Early Investing

Attainable Returns Are Something to Brag About

Attainable Returns Are Something to Brag About
By Andy Gordon
Date March 13, 2019

Unicorns are like tennis courts. I would love to have a tennis court in my backyard. But my house is still great without it.

In the same vein, most everyone would love a unicorn (a startup with at least a $1 billion valuation) in their portfolio. But do you really need it?

The mainstream media thinks you do. It follows these $1 billion-valuated companies with the fervor of true believers. Here are some recent examples…

“Barring a major economic downturn or very poor showing by the venture-backed companies queuing up for their Wall Street debuts, it looks like 2019 could be another year where the unicorn herd swells” (Silicon Valley Business Journal).

“There are some 40 more fintech companies on the verge of reaching unicorn status… including companies like Stash, Betterment, Wealthfront and Lemonade” (TheStreet).

“In 2019 there are now hordes of unicorns in China, Silicon Valley and around the world… I can’t imagine how crazy things are going to get when the year’s IPOs [initial public offerings] actually start happening. It’s going to be even busier” (Crunchbase).

Here’s the conventional thinking on unicorn investing. Later is better than never. And earlier is better than later. These companies can make you rich or richer. It’s not just the ultimate prize, it’s the only prize you should be going after.

Here’s what I say: hogwash. Bagging a unicorn is great for bragging rights. But it’s not the only measure of success.

You can be an incredibly successful early-stage investor without a unicorn in your portfolio. The key is the valuations you invest at.

In our First Stage Investor portfolio, the last 15 seed-stage companies we’ve recommended (going back to 2017) have an average valuation of $7.1 million.

Now, don’t get me wrong. It would be great if one of these companies graduated to unicorn status. That would be a huge win. But our portfolio doesn’t need it.

Let’s do some quick math. A company with our portfolio’s average valuation exiting (via acquisition or IPO) at a $200 million valuation represents a little more than a 28X return (200 divided by 7.1), excluding dilution. When dilution is taken into account, gains would come to roughly half that, or 14X on average.

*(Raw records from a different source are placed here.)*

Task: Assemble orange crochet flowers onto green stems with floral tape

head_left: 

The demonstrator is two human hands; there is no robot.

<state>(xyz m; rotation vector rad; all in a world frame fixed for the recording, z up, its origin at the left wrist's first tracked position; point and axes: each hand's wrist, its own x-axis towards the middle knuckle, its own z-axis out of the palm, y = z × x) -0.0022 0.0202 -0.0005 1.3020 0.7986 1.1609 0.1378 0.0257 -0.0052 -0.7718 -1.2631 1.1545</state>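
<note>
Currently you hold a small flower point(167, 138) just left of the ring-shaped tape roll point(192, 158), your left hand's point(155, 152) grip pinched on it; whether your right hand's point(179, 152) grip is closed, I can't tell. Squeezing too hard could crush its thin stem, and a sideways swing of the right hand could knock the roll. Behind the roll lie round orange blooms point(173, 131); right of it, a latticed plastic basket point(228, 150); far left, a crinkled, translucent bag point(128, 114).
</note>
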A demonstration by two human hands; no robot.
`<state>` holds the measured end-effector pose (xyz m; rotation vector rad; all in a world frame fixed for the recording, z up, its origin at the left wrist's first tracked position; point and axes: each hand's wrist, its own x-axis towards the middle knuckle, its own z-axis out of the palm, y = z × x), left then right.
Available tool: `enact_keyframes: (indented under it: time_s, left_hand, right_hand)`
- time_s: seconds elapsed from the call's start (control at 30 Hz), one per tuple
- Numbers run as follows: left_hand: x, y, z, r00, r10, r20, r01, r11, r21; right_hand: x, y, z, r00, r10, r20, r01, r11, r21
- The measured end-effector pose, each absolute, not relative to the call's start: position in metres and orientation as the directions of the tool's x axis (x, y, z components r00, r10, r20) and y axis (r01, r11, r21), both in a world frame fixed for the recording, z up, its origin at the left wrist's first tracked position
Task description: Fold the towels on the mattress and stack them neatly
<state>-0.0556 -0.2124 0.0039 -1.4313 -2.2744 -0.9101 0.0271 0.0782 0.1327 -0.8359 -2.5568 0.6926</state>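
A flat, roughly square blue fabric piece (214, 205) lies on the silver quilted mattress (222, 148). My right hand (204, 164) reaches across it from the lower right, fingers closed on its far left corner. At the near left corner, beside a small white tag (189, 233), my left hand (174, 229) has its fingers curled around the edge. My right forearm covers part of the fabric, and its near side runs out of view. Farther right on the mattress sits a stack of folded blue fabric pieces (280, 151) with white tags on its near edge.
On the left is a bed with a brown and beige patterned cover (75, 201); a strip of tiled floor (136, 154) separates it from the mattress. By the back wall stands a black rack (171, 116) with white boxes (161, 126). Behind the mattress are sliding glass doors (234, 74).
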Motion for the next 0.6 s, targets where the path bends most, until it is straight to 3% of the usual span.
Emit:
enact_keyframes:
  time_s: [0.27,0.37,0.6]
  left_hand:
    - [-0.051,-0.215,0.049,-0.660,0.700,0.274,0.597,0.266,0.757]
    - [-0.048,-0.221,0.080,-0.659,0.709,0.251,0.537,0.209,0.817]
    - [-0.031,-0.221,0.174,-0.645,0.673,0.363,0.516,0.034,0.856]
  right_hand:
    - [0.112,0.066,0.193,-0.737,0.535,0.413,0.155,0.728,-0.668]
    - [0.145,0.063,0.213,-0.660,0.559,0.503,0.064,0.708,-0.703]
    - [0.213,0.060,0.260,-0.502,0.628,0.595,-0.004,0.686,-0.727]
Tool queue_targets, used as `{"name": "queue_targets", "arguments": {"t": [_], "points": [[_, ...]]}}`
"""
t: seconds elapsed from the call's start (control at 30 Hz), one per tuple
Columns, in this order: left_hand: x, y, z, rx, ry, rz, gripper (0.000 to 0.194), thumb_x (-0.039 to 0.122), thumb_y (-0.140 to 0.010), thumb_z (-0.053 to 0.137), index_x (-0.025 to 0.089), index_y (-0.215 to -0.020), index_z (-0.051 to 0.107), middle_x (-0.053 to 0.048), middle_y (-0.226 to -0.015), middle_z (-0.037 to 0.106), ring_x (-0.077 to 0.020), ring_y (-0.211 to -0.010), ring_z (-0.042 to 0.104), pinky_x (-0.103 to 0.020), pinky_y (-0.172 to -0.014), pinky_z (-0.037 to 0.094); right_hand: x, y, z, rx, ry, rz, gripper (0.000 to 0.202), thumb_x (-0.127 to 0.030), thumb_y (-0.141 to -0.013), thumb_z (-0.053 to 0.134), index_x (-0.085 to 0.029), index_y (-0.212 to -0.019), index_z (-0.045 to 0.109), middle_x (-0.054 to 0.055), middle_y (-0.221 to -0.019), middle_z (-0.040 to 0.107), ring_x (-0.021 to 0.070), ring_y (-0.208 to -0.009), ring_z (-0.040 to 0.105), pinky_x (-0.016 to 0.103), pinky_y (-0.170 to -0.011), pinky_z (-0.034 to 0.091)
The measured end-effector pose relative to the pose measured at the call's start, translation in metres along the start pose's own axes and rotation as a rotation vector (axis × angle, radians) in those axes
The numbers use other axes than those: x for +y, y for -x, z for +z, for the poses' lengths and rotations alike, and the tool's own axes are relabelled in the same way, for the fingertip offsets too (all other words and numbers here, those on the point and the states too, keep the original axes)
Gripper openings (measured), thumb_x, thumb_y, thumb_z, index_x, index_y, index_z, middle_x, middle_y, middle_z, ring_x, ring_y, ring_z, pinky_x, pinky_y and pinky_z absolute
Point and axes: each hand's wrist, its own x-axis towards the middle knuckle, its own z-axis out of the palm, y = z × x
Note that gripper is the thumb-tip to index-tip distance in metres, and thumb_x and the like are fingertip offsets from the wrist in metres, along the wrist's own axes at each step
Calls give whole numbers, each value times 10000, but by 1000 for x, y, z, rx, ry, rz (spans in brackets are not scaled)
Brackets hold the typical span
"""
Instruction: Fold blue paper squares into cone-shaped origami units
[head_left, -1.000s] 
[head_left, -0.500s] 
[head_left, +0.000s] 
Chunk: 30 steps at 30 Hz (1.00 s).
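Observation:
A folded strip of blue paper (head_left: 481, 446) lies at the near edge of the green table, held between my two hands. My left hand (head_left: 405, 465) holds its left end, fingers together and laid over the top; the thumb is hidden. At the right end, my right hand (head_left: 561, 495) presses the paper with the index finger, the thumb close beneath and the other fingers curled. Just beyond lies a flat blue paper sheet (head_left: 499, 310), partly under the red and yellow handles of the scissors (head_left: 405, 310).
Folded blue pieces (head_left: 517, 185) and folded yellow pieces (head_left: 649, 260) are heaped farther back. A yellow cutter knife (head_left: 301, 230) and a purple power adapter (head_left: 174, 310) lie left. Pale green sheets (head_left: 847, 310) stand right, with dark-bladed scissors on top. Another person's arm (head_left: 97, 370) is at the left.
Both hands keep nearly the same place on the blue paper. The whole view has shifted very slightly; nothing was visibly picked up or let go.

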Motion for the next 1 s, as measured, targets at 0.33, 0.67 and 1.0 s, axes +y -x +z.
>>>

Our seed valuations range from $2.7 million to $22 million. Assuming a $200 million exit, our most expensive seed would still reward investors with a 4.5X return (including dilution). Our $2.7 million-valuated company would result in roughly 37X gains (including dilution).

If our $2.7 million company became a unicorn, gains would be 18,500% (185X), including dilution. That’s beyond great, of course, but there’s nothing wrong with a 3,700% (37X) return either. If you invested just $100 (investment minimums range from $50 to $1,000), you’d make $3,700.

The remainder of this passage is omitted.